Michael Mina: The Cookbook

Einstein’s prime contribution to science was the theory of relativity; star chef Michael Mina's legacy may very well be the theory of trios. At his eponymous restaurant in the Westin St. Francis Hotel in San Francisco, Mina has refined his trio concept: "a primary ingredient…accessorized with a trilogy of accompaniments." In Michael Mina: The Cookbook, nearly all preparations come in this triplicate fashion. He begins with a central protein, be it scallops, squab or slow-poached kobe, and creates three presentations of flavors anchored by a few key ingredients, usually seasonal fruits, vegetables and herbs.  These spotlight ingredients are then utilized in three ways to bring out the greatest range of flavor, yielding a total of nine variations on a theme, a sort of multiple-course tasting menu compressed into one special plate. (Mina in fact spent more than a year designing the perfect china on which to present his creations).
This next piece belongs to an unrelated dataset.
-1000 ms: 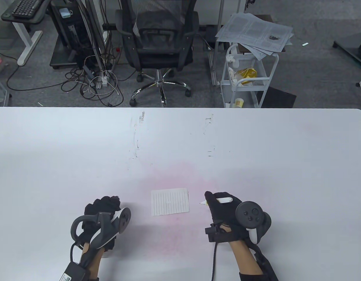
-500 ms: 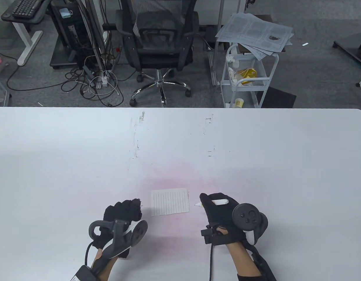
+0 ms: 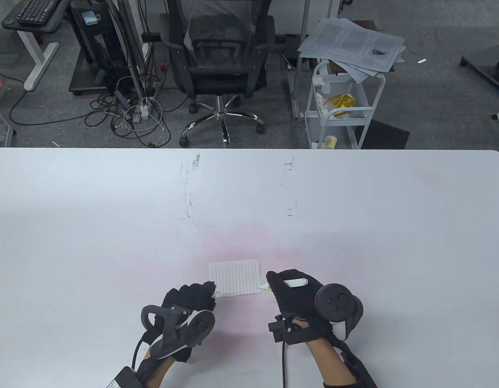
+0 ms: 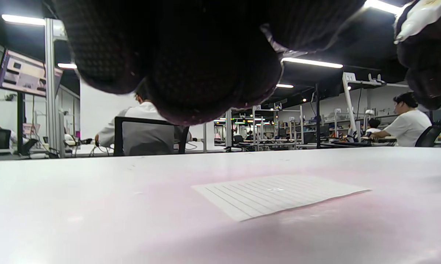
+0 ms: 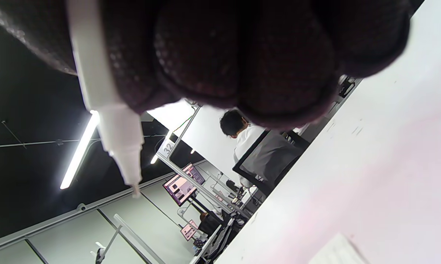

This may all be a little confusing in theory but is delicious in practice. To give a full example of the three by three concept: an olive oil-poached rack of lamb invites a triad of complements—cucumber/mint (cucumber raita, mint gremolata, heirloom tabbouleh), red pepper/rosemary (harissa ratatouille, rosemary gremolata, rosemary-scented baby potatoes) and curry/cilantro (matsutake garam masala, cilantro gremolata, date basmati). The level of intricacy is a little head-spinning, but, for those who don’t have time to render all three possibilities at once, Mina reassures us that each preparation can stand on its own. Though the trio concept dominates in everything from a first course of foie gras to a collection of berry cobblers for dessert, Mina does save room at the end for his one-plate classic dishes like lobster pot pie and root beer floats. With wine pairing suggestions and ample photographs of the artfully plated trios, Michael Mina: The Cookbook is more than just a collection of the chef's finest recipes; it’s a philosophical treatise of modern American cuisine.